Luster-Teasley has reached a milestone in her research by receiving the US Patent and is the first female African-American faculty member to be named inventor on a patent issued to N.C. A&T. The issuance of the patent is the direct result of the collaborative work between the College of Engineering and the Division of Research's Office of Technology Transfer, Dr. Laura Collins, Louis Judge and Wayne Safranski.
About Stephanie Luster-Teasley
As a professor, Luster-Teasley has demonstrated excellence in teaching, research, and service. Honors include the 2005 National Women of Color in Technology Educational Leadership Award, the 2006 Rookie Researcher of the Year Award, and the 2008 Junior Faculty Teaching Excellence Award. In 2010, she led the N.C. A&T team that developed the winning National 4-H Science Youth Day experiment used by millions of K-8 students worldwide.

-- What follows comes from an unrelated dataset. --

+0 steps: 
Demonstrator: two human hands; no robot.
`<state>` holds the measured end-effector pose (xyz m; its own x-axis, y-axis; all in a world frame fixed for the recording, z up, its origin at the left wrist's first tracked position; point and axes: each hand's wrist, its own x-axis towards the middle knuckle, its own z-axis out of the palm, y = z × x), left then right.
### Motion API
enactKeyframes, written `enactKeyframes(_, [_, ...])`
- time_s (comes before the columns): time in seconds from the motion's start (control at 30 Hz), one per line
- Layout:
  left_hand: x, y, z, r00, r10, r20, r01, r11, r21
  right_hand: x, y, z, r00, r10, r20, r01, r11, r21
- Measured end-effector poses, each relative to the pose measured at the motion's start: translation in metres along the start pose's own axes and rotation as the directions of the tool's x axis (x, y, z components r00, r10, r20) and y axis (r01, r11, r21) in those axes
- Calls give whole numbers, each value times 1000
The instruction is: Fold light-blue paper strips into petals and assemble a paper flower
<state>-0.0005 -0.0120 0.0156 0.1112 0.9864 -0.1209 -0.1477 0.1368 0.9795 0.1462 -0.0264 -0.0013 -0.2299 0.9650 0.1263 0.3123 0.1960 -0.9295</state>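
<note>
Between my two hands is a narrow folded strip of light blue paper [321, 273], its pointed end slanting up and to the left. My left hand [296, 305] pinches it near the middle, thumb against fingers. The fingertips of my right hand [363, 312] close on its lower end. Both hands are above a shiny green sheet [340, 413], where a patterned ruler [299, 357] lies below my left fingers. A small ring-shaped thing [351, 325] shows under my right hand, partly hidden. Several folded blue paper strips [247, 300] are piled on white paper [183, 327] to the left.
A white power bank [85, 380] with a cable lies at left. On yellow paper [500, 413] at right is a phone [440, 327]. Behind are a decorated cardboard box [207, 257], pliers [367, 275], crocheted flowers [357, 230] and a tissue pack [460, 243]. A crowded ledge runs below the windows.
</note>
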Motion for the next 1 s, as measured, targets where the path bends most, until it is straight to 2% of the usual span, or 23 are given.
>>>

Most recently, Luster-Teasley received the UNC Board of Governors Excellence in Teaching Award. She also received funding from the Department of Education for developing a mentoring program for students in STEM disciplines, the National Science Foundation for developing and implementing case studies modules in science labs, and the Burroughs Wellcome Fund to implement science programs for middle school girls. Overall, her disciplinary and science education research includes over $2,000,000 of funding.
Luster-Teasley received her bachelor of science degree in chemical engineering from North Carolina A&T State University, a master of science in chemical engineering and doctoral degree in environmental engineering from Michigan State University.